The United States has entered a "historic crisis level" of apprehensions at the U.S.-Mexico border during the month of July – and there doesn't seem to be an end to the record-climbing levels in sight. Todd Bensman, senior national security fellow at the Center for Immigration Studies, warns that "what the data does not show are the additional 37,000 illegal immigrants who are estimated to have evaded Border Patrol entirely."
One News Now spoke to Derek Maltz, a former head of the Special Operations Division (SOD) of the Drug Enforcement Administration (DEA) about the accompanying surge of illegal entries bypassing Border Patrol. Maltz contends a well-orchestrated strategy is taking place – and the scheme has deadly repercussions.
Numerous reports indicate Border Patrol is being flooded with migrants – some who indeed may be seeking opportunity in the land of the free, but others who are intentionally harming American citizens.
"[Many of the nefarious actors] are being sent between ports of entry like there's no one there watching," Maltz states.
The tactic, according to the former DEA executive, is called "flooding the zone" – a popular tactic that cartels employ to maximize their profits.
"What they do is bombard a certain sector with mass amounts of migrants where Border Patrol is present," he describes. "And while Border Patrol is distracted by migrant care duties rather than border security duties, they then flood another zone with special interest aliens and drugs."
A freeway for fentanyl
That tactic opens the zone for the transport of money and weapons moving southbound, Maltz explains. "[Cartels] are using very robust and well-thought-out strategies to maximize their profits and minimize any type of exposure," he adds.

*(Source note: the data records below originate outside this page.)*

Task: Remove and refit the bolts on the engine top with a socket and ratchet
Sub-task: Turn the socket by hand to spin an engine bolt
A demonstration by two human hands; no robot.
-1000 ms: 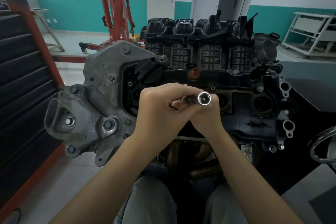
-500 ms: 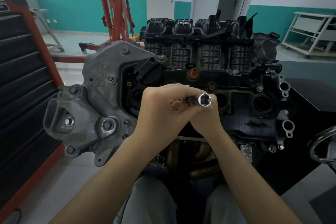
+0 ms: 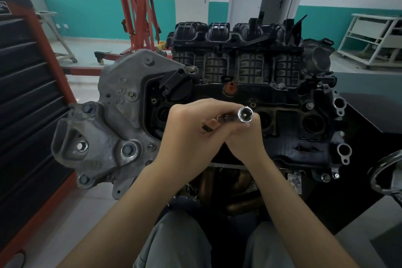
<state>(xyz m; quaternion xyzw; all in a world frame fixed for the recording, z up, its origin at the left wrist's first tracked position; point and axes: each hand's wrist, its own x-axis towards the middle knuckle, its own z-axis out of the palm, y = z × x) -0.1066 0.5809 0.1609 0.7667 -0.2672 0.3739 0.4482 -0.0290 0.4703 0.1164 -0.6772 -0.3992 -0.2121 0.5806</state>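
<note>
Both my hands curl round the ratchet: left (image 3: pixel 191 135) on the handle, right (image 3: pixel 243 137) under the socket (image 3: pixel 245 113), whose mouth faces me; engine top (image 3: pixel 282 93) lies just beyond.

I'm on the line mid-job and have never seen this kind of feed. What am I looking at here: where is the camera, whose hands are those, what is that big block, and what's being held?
There is one view only, from a camera worn on a person's head, looking forward and down. No robot is involved: the two bare arms rising from the bottom edge belong to the wearer.

The big dark block is an engine on a stand, seen from above, with a black plastic top cover and a grey metal bracket bolted on at the left. Several bolts sit in that bracket.

Both hands meet in front of the engine. The left hand and the right hand each have a grip on a ratchet tool, mostly hidden by the fingers. Its shiny socket points its open end up toward the camera, not on any bolt.

Behind stand a red engine hoist and a tool cabinet at the left.
</note>
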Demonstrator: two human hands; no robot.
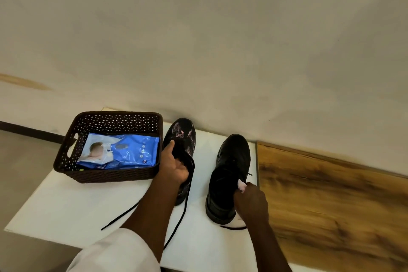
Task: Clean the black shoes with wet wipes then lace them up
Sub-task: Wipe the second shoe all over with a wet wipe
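We see the table [66, 203] bearing a basket [110, 178] with the wipes pack [123, 152] left of our left fingers. Our left hand [176, 169] grips the left shoe [184, 137] at its opening; our right hand [250, 200] presses a pinched wipe [242, 186] on the right shoe [229, 172]. A lace [183, 210] trails below.

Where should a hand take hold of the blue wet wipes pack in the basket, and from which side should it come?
Probably from above: the basket walls enclose the wet wipes pack, which lies flat. Pinch its raised right end near the wall beside the left hand.
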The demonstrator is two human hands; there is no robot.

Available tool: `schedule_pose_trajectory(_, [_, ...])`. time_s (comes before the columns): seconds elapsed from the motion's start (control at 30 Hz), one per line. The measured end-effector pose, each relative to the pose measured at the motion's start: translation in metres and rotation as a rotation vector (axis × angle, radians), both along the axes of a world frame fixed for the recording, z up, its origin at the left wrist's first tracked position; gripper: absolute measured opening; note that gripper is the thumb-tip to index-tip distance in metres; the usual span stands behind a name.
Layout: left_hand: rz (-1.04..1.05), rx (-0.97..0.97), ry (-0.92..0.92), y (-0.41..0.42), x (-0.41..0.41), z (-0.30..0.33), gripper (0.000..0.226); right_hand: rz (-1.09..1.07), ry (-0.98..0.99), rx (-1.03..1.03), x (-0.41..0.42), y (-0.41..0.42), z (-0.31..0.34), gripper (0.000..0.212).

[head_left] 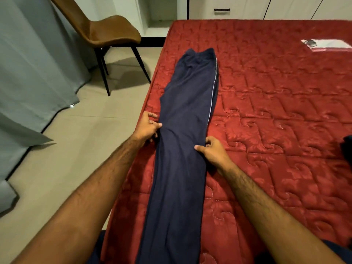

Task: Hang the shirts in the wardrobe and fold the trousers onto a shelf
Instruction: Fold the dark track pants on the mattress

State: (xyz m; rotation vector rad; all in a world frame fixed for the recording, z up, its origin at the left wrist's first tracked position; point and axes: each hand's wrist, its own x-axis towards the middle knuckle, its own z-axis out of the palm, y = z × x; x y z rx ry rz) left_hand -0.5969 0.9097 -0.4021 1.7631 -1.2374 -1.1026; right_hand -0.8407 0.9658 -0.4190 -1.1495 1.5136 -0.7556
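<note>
Navy trousers (187,103) with a thin white side stripe lie stretched out lengthwise on the red quilted mattress (276,111), waistband at the far end, legs laid one on the other and running toward me. My left hand (147,127) pinches the trousers' left edge near mid-length, thumb and fingers curled on the cloth. On the opposite edge, slightly nearer to me, my right hand (213,150) grips the fabric with its thumb on top.
A brown chair (106,29) with black legs stands on the tiled floor at the left, beside a grey curtain (32,69). White drawers (222,10) stand behind the bed. A white-and-red cloth (327,45) lies far right; a dark garment (347,149) shows at the right edge.
</note>
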Motion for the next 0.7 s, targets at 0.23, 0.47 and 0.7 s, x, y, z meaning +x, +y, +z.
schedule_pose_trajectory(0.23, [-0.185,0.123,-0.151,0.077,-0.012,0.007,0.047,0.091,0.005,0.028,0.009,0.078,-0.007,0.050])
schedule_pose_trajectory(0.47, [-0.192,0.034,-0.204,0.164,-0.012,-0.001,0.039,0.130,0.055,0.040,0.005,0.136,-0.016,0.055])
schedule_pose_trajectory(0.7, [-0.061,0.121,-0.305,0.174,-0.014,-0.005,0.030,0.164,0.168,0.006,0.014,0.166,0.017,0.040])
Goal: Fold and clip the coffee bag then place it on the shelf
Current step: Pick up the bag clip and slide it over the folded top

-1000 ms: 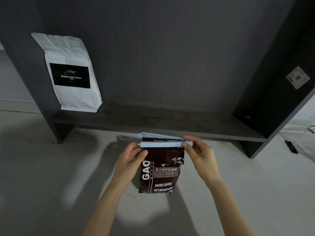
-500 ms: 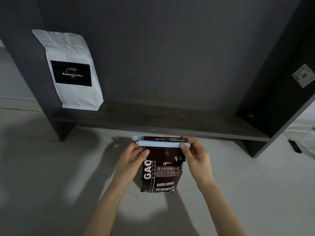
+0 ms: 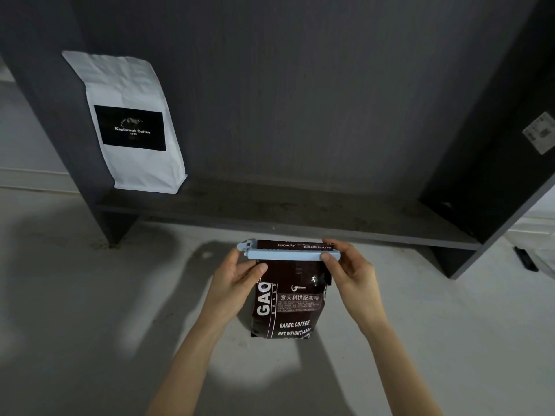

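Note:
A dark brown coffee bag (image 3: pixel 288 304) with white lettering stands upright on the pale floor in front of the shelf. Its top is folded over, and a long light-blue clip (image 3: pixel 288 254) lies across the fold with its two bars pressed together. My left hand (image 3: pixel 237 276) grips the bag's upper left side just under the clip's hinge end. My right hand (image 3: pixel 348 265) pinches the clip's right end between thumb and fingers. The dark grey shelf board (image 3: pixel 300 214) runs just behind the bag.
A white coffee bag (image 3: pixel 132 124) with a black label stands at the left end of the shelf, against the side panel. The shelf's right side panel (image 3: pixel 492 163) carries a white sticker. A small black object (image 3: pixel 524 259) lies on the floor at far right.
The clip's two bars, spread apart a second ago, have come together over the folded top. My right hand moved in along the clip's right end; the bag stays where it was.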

According to Maltz, neither the Department of Justice nor the talking heads of mainstream media are sharing information about the tactics or influence of Mexican cartels as they relate to the trafficking of deadly drugs across the border and the rising levels of fentanyl-related deaths in the country.
"They're being cute trying to control the message," he shares, "but in reality, they should be educating the public on how fentanyl poisoning is killing Americans at record levels never seen before in the history of the country."
Maltz isn't convinced the Biden administration is confronting the reality of the fentanyl problem, as he believes the overarching focus on opioid addictions is somewhat misleading. "Yes, there is an opioid crisis in the country, but right now," he argues, "they should be more concerned about fentanyl poisoning and fentanyl murders."
The former DEA exec explains why that should be the priority.
"Mexican cartels are making poisonous fentanyl," he offers. "[They're] making counterfeit prescription pills, mixing the fentanyl with other drugs, and flooding the streets of America every single day."
And while he's pleased that the Biden administration understands the need for education and treatment, "it's too late to educate and treat a young American who's in the morgue."
It just gets scarier
The seemingly unrestricted flow of fentanyl into the country must be stopped, Maltz proclaims. Mexican cartels are in the business for one reason, and that's to maximize profit, he says. "While thousands are dying in the wake of the cash flow, cartels continue moving forward with their global operations" to do one thing: maximize their profits.
"Their priority is getting people addicted so it generates more customers," he continues, lamenting that the thousands of fentanyl-related deaths are merely collateral damage to the cartels.
"While they are not deliberately trying to kill their customers, [members of the cartel] are also not trained, FDA-certified chemists who know how to mix fentanyl – [and] it only takes the equivalent of four grains of salt, 2 mg, to kill an American," he adds.
"The story gets scarier as fentanyl continues to kill future generations of Americans."
He agrees with Dan Steiner who is convinced China is making a deliberate attempt to destabilize America. By providing the precursor chemicals to manufacture drugs, Maltz argues that China "is simply allowing the Mexican cartels to do their dirty work."
The role of the Chinese transnational criminal network is being put on notice. Attendees at a rally later this month in Washington, DC, will demand an end to the trafficking of poisonous fentanyl from China to America. Maltz is slated to be among the speakers at that rally.